Today I can confidently say that I am doing well. I have some good friends, activities that bring me joy, my little apartment, a job I like and my relationship with myself continues to deepen and become more beautiful all the time.
I would just like to mention that the emotional and mental struggles that people faced during the pandemic are not as talked about as they should be. Not just after the pandemic, they aren’t talked about enough period. I hope to start more of a conversation about that and help people recognize for a moment how hard it was on so many levels and for everyone. It was an opportunity to wake up, but that doesn’t mean that it didn’t come with a lot of hardship that deserves space to be felt and released.
I’m sure it wasn’t obstacle-free, but would you say the journey has been fairly smooth so far?
Smooth road? Haha! Not in any way shape or form. but that is the beauty of the road of life, right? It comes with its twists and turns, uphill climbs, downhill falls and sometimes even some calm straight stretches; every part is there to show us exactly where we are and what we are made of. Sometimes you can charge up that mountain with all your power and other times you just gotta stop and take a rest for a while. I used to get frustrated when I had to stop and do some reassessment, reflection or change course, but I now see the value of slowing down, listening to my body and trusting more.
Thanks – so what else should our readers know about your work and what you’re currently focused on?
I have worked in education since I left university, changed roles many times, but always in education.

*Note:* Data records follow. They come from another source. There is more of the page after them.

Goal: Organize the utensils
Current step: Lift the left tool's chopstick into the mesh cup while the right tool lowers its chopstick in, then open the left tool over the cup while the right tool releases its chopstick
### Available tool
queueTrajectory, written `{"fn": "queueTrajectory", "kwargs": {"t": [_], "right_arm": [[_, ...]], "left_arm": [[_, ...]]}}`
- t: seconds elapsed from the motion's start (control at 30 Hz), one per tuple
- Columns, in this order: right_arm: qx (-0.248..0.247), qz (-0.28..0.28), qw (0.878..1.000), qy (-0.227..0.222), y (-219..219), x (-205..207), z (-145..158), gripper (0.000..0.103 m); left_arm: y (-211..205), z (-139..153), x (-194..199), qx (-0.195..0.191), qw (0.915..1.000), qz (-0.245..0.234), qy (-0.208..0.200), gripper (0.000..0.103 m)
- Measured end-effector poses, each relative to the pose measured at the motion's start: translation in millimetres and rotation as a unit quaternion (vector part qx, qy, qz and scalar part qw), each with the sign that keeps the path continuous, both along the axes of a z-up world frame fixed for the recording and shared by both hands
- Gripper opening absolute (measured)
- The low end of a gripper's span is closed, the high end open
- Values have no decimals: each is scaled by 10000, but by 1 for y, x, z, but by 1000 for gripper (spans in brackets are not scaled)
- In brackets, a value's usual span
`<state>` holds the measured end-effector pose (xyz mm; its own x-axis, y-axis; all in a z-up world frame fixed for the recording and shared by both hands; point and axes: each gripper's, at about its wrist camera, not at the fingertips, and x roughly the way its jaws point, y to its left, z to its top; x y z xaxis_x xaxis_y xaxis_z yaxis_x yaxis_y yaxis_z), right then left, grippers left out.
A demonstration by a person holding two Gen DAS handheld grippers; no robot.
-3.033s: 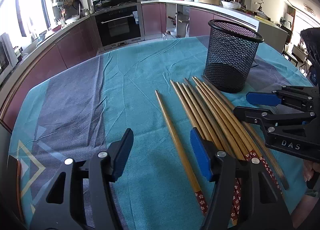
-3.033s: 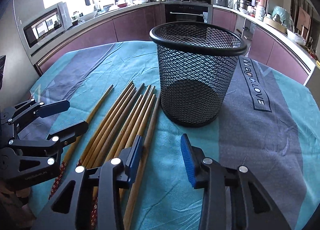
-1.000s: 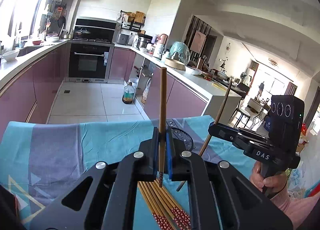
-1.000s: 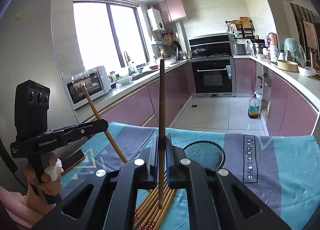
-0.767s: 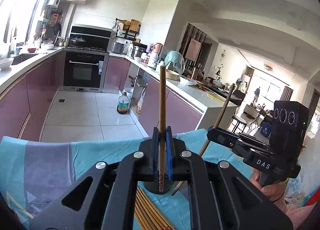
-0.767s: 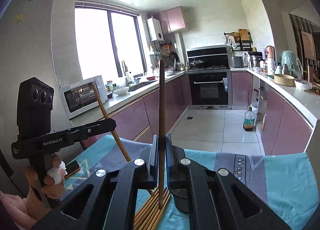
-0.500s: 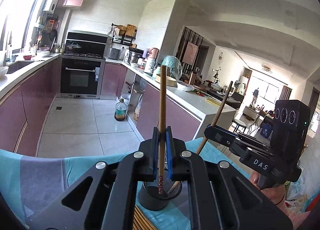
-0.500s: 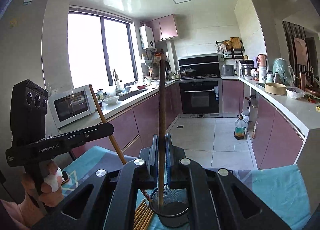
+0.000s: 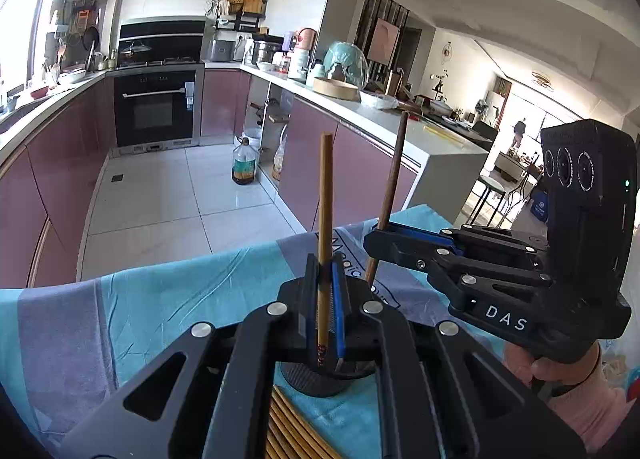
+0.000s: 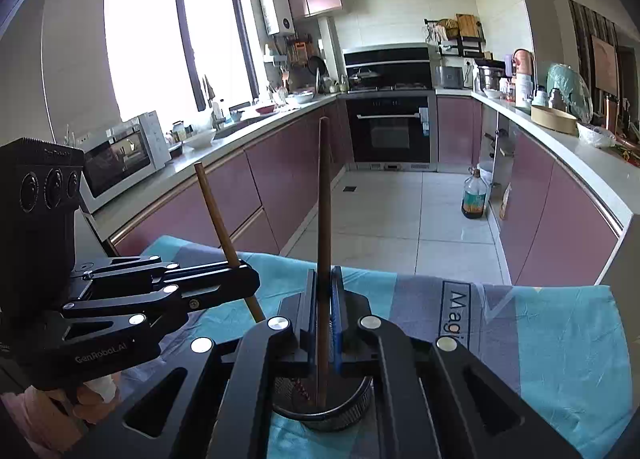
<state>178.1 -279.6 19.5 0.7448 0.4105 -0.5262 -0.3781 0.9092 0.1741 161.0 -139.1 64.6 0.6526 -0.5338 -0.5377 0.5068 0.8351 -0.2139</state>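
In the left wrist view my left gripper [image 9: 325,299] is shut on a pale bamboo chopstick [image 9: 325,211] held upright, its red-patterned end hanging over the black mesh holder [image 9: 316,383]. My right gripper [image 9: 378,240] sits close on the right, shut on a darker chopstick [image 9: 394,171]. In the right wrist view the right gripper [image 10: 323,299] clamps that brown chopstick [image 10: 323,199], whose lower end dips inside the mesh holder's rim [image 10: 352,403]. The left gripper [image 10: 244,279] and its chopstick [image 10: 214,207] lean in from the left.
Several more chopsticks [image 9: 288,431] lie on the teal and grey tablecloth [image 9: 160,299] in front of the holder. The table's far edge [image 10: 520,286] runs just beyond it, with tiled floor, an oil bottle [image 10: 475,197] and purple cabinets behind. A person's hand [image 9: 560,371] grips the right handle.
Both grippers have moved forward and a little down with their chopsticks and drawn closer together. The mesh holder now lies right under both chopstick ends; the loose chopsticks have slid out of the right view.
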Motion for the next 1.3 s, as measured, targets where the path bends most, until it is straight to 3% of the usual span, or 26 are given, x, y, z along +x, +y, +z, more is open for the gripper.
{"fn": "queueTrajectory", "kwargs": {"t": [0.43,0.63,0.73,0.9,1.1,1.2,1.3], "right_arm": [[27,-194,9992,341,-1,20,-9,7],[161,-256,9990,327,-6,19,-10,8],[189,-248,9991,291,-8,14,-9,10],[243,-173,9995,139,-7,-2,-4,18],[389,241,9988,-184,1,-47,5,32],[333,538,9978,-205,12,-70,0,39],[216,719,9972,-31,26,-84,-15,39]], "left_arm": [[-4,-28,36,116,9996,71,239,8],[5,-33,39,110,9995,191,212,14],[15,-35,32,74,9994,306,123,21],[30,-30,11,145,9981,557,-230,46],[57,-31,-23,356,9946,797,-557,59],[71,-39,-38,478,9923,990,-576,73],[85,-53,-50,521,9915,1125,-401,74]]}}
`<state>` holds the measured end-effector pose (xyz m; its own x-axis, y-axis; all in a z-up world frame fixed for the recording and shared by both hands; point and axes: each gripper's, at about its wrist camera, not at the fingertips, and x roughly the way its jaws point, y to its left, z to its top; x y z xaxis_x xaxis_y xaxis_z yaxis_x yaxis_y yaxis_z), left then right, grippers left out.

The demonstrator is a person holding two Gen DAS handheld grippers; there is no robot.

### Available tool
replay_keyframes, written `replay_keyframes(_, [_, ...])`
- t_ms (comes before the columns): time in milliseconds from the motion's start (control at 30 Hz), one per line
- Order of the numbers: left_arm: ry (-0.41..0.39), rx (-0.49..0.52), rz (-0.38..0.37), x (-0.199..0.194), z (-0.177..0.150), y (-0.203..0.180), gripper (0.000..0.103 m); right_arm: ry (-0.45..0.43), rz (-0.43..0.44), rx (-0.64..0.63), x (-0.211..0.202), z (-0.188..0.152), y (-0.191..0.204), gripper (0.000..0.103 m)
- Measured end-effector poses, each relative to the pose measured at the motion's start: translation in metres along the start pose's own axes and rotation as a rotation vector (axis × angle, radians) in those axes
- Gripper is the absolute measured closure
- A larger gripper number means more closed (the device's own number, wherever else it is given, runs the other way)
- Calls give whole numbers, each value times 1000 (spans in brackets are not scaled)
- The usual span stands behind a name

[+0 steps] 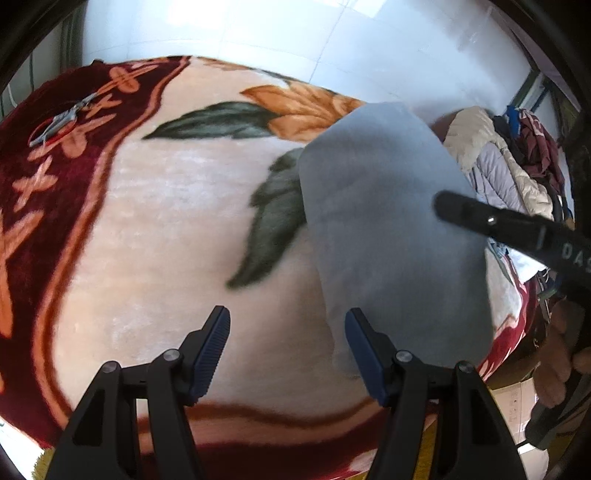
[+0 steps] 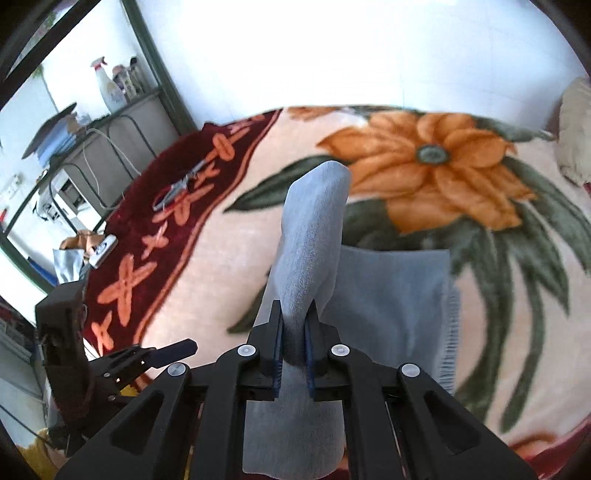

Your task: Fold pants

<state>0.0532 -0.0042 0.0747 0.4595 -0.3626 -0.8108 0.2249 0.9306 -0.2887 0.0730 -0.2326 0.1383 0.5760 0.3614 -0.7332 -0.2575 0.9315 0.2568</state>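
Pants' (image 2: 306, 254) lower end is hidden under the right gripper (image 2: 294, 334), whose jaws clamp a raised fold; the rest lies on the floral blanket (image 1: 177, 206). Left gripper (image 1: 287, 332) spread wide, empty, at 8 o'clock. One pair of scissors (image 2: 177, 190) at 10 o'clock; open blanket between.

Soft, matt, pale grey-blue knit cloth pants (image 2: 314, 258), with a ribbed, slightly fuzzy edge, lying on a plush, deep-pile fleece blanket (image 1: 177, 206) printed with orange flowers, green leaves and a dark red border. Right gripper (image 2: 294, 347) and left gripper (image 1: 286, 354) of matt black moulded plastic, with dark blue ridged rubbery pads (image 1: 210, 354) and small, smooth silver metal pin heads at the joints. Small metal scissors (image 1: 61, 120) with a dull shine; glossy white tiled floor (image 1: 258, 33).
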Motion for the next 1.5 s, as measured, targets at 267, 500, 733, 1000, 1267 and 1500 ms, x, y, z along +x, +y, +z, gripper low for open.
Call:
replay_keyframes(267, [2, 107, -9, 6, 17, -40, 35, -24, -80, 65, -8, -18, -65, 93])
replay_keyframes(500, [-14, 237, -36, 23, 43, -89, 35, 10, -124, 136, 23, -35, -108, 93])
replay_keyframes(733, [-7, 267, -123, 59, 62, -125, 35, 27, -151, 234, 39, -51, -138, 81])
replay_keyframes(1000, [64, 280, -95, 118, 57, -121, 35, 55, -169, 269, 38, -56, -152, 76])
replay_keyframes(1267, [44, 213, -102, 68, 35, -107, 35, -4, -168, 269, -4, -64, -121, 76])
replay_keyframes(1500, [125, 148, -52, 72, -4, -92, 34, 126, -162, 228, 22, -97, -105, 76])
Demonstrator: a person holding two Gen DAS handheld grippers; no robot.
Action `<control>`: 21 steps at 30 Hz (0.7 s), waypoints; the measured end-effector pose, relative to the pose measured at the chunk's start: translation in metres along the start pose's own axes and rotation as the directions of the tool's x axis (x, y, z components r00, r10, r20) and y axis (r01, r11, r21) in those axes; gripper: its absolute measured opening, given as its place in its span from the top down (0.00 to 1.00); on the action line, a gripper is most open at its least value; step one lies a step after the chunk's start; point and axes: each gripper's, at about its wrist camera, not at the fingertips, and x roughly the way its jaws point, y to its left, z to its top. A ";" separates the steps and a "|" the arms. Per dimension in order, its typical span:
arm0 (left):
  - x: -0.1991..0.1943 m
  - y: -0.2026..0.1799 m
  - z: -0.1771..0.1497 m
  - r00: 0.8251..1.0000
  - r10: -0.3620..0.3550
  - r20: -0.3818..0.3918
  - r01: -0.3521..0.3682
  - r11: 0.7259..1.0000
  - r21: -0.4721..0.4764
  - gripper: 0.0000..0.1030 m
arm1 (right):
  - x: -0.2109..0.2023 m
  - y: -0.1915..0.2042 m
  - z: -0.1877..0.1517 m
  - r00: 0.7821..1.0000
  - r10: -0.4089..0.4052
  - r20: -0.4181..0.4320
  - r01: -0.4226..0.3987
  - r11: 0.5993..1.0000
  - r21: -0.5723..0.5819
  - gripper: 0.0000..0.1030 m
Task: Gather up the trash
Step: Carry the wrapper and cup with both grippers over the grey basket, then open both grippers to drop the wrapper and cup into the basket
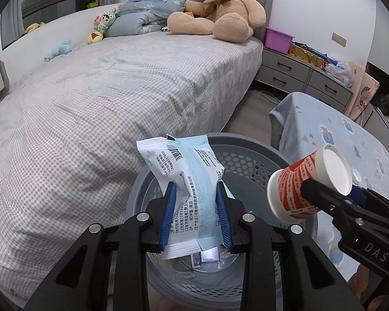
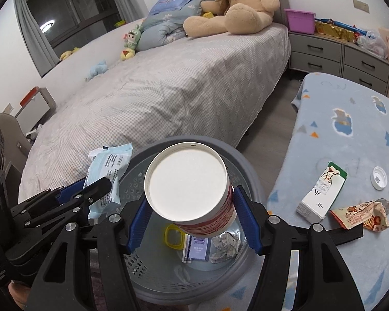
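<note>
My left gripper [image 1: 195,189] is shut on a white and pale-blue plastic packet [image 1: 184,160], which stands upright between the blue pads. It hangs over a grey perforated basket [image 1: 246,140]. My right gripper [image 2: 190,197] is shut on a red and white paper cup [image 2: 186,181], whose white base faces the camera, above the same basket [image 2: 249,171]. On the basket floor lie a yellow ring [image 2: 173,237], a small flat box [image 2: 197,248] and crumpled paper [image 2: 225,246]. The left gripper [image 2: 96,189] with its packet [image 2: 109,165] shows at the basket's left rim.
To the right, a table under a blue blanket [image 2: 350,134] carries a milk carton [image 2: 321,194], a white cap [image 2: 379,178] and a torn snack wrapper [image 2: 360,215]. A bed with a checked sheet [image 1: 116,90] fills the left. Grey drawers [image 1: 298,72] stand at the back.
</note>
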 end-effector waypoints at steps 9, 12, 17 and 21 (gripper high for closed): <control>0.006 0.005 -0.005 1.000 -0.011 -0.026 0.011 1.000 -0.026 0.70 | 0.010 -0.001 -0.007 0.999 -0.017 -0.030 0.017 1.000 -0.009 0.41; 0.006 0.005 -0.005 1.000 -0.001 -0.025 0.000 1.000 -0.027 0.67 | 0.009 -0.003 -0.006 1.000 -0.016 -0.024 0.016 1.000 -0.007 0.39; 0.003 0.009 -0.005 1.000 0.022 -0.009 -0.022 0.999 -0.043 0.53 | 0.004 -0.005 -0.005 1.000 -0.025 -0.009 0.025 1.000 -0.008 0.32; 0.002 0.009 -0.005 1.000 0.029 -0.009 -0.029 0.999 -0.041 0.52 | 0.003 -0.008 -0.006 1.000 -0.028 -0.009 0.028 1.000 0.000 0.32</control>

I am now working in higher education, which I really like, and manage a bachelor program at a private business school. Along with this I am a yoga, meditation and, soon to be, somatic therapist.
I think what I am most proud of is that since allowing myself to be my authentic self no matter where I am, I have been able to bring my love of well-being into the work place even though it isn’t my specific role. I have done corporate yoga and meditation classes, led breathwork workshops for staff and students and am getting ready to start a new yoga intiative at the current university I work at.
Something very valuable that I learned at the ashram from one of the founders was when he told me that people who do these kinds of practices/work, the yoguis, the dancers, the meditators, the breathwork people, the healers,the artisits, that it is great when we are all together in a forest, however what we do is needed in the big cities,too. We have a responsibility to offer it and be it wherever we go, even if it is just by being our authentic selves, because that gives people the permissions to be themselves, too. I thought that was really beautiful and I do my best to live by that.
What matters most to you?
If it isn’t evident by now, my deepest passion in life is mental and emotional health. Why is it important? Because I am a person who has struggled with both and knows the toll it can take on the human mind, heart, body and soul when you don’t know what is happening to you, why you feel the way you feel, have no help and have no tools to deal with it that are useful and effective.
We all deserve a little peace and self understanding, however the fields related to healing, really healing, not just medicating, are still very underresearched and underinvested in, which I hope changes. I do love that there is more space to talk about such things nowadays, though. I am 39 and even when I was growing up such things were not noraml topics of conversation, so just think about the older generations. So much is left to be discovered and normalized, but with courage and with speaking out, change is possible, healing is possible and maybe one day it won’t be so shameful to say, “Hey, I am not ok and I need help.” That is my wish for the world.